Wednesday, June 20, 2007

The bad boyfriend

I've been keeping to my strict rules about the Faye's boyfriend. He may meet her in the backyard. He may not come inside the house except rarely to use the restroom. No, he may not shower here. No, he may not go with us to the grocery store. Faye may not go hang out with him and his friends.

Faye has been relatively complacent with these rules, knowing that it is the best deal she is going to get and that if she doesn't follow them she will find herself moved to another respite placement.

The backyard is not a bad place. Though it has been getting quite warm even hot, there is a very shady nice place to hang out. They have just enough privacy that they can't be overheard. We can also see them well enough to know that they are still there and still clothed, but there is partial obstruction of view too. I ignore the amount of food that disappears from my kitchen into the back yard.

I don't let him inside for a variety of reasons. I do think that there is a real risk of petty theft, although that might be balanced by him knowing that if anything did disappear we would suspect him. I let him into the back yard so that Faye will not feel the need to lie and sneak off to meet him. I said as much to her social worker while Faye was standing next to me. Not letting him into the house, and sticking to that, is a way of communicating to Faye my attitude regarding this young man.

But I also don't let him into the house so that he cannot charm me, which he so easily could. He does not present as a dangerous guy; more like a child lost in the woods. He has a genuinely bad mother. He is on the edge of homelessness as he finds it impossible to live with her and so does everything he can to avoid going home. He considers himself homeless and generally sleeps with different friends. He dropped out of high school, is nineteen years old, and does not have a job.
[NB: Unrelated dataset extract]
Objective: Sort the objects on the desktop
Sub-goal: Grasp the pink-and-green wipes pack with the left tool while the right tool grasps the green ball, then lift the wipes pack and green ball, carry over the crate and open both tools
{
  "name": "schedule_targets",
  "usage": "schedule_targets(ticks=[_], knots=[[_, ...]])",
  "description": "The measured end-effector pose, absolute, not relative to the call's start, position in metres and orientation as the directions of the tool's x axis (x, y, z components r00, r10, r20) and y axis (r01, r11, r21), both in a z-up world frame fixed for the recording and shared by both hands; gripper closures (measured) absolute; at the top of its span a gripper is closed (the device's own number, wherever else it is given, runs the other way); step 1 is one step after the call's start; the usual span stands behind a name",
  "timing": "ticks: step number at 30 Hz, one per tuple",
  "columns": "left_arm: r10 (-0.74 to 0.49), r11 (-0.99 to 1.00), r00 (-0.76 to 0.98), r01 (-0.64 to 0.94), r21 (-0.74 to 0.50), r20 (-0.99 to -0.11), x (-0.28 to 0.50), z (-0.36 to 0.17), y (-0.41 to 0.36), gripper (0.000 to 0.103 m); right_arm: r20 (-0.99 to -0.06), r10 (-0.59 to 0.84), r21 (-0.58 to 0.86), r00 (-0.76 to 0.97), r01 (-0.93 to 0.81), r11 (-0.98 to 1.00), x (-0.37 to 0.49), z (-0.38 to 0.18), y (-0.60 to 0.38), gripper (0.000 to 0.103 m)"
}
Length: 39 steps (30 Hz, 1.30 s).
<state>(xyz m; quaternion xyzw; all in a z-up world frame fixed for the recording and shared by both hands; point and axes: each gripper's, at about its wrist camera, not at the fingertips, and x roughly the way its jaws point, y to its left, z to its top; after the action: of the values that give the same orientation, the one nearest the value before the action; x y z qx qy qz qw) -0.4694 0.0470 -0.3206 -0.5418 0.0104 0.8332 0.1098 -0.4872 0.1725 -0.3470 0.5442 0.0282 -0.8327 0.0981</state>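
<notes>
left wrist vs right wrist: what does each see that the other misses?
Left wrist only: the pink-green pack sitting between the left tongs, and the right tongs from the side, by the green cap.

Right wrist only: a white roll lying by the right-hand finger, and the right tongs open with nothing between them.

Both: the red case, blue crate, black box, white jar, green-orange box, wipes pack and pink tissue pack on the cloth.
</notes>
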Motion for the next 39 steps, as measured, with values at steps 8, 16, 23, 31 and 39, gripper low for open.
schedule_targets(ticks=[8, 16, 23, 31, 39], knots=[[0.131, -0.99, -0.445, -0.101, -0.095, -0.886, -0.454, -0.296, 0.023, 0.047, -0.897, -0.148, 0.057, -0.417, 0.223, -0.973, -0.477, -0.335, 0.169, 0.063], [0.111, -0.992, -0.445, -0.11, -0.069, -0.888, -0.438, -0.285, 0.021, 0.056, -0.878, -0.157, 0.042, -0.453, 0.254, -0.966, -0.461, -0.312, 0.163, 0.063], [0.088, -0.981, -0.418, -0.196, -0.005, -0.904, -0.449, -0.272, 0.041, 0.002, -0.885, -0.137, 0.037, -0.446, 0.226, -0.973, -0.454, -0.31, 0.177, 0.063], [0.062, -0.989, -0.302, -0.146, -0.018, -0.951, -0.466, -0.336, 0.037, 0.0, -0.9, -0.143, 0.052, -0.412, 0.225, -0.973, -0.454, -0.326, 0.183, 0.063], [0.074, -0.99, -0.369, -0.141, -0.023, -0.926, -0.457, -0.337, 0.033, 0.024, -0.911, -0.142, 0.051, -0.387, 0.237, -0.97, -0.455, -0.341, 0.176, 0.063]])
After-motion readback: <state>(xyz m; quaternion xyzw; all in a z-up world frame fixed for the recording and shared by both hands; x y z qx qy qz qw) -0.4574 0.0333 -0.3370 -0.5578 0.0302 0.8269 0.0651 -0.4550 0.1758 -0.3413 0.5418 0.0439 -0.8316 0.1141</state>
Faye tells me his mother has given him one month to find a job and an apartment (suggesting that he is still allowed in his mother's house even if he does not want to be there). Faye is worried that one month is not enough time, and besides, how can he get a good job without a high school diploma. (It's really not going to be enough if he continues to spend all the daylight hours in my back yard).

At the beginning of her stay, before he pulled the stunt that put himself and others into danger, Faye was suggesting that I might let him stay for a while.

I understand Faye's savior complex with him. He does seem like the sort of boy who does need some parenting. He needs a safe place to stay while he grows up. He was not a foster child, but maybe he should have been. He could probably stand to be one now. He is in a terrible place: nineteen years old, no high school diploma, no job, no safe home. He has no relatives to move in with, no one who can support him as he makes the transition through adolescence into adulthood.

And so you see the other reason I won't let him into the house. I don't want to let him get closer to me. I don't want to fall for the trap that Faye has fallen into. He is a nice young man, and he does have the ability to move off the path he is heading down, and he probably needs help to do it.

But it is a long-term project and it is not a job I am willing to take on. Though I think it is possible that he can turn his life around if he was given some help, I think it is more likely that he would just accept whatever help he had and just slide more slowly down the path he is on. It is a problem that there is no place for young adults whose lives are so unstable. He needs for there to be something, even if he is not ready for it (which I suspect he is not).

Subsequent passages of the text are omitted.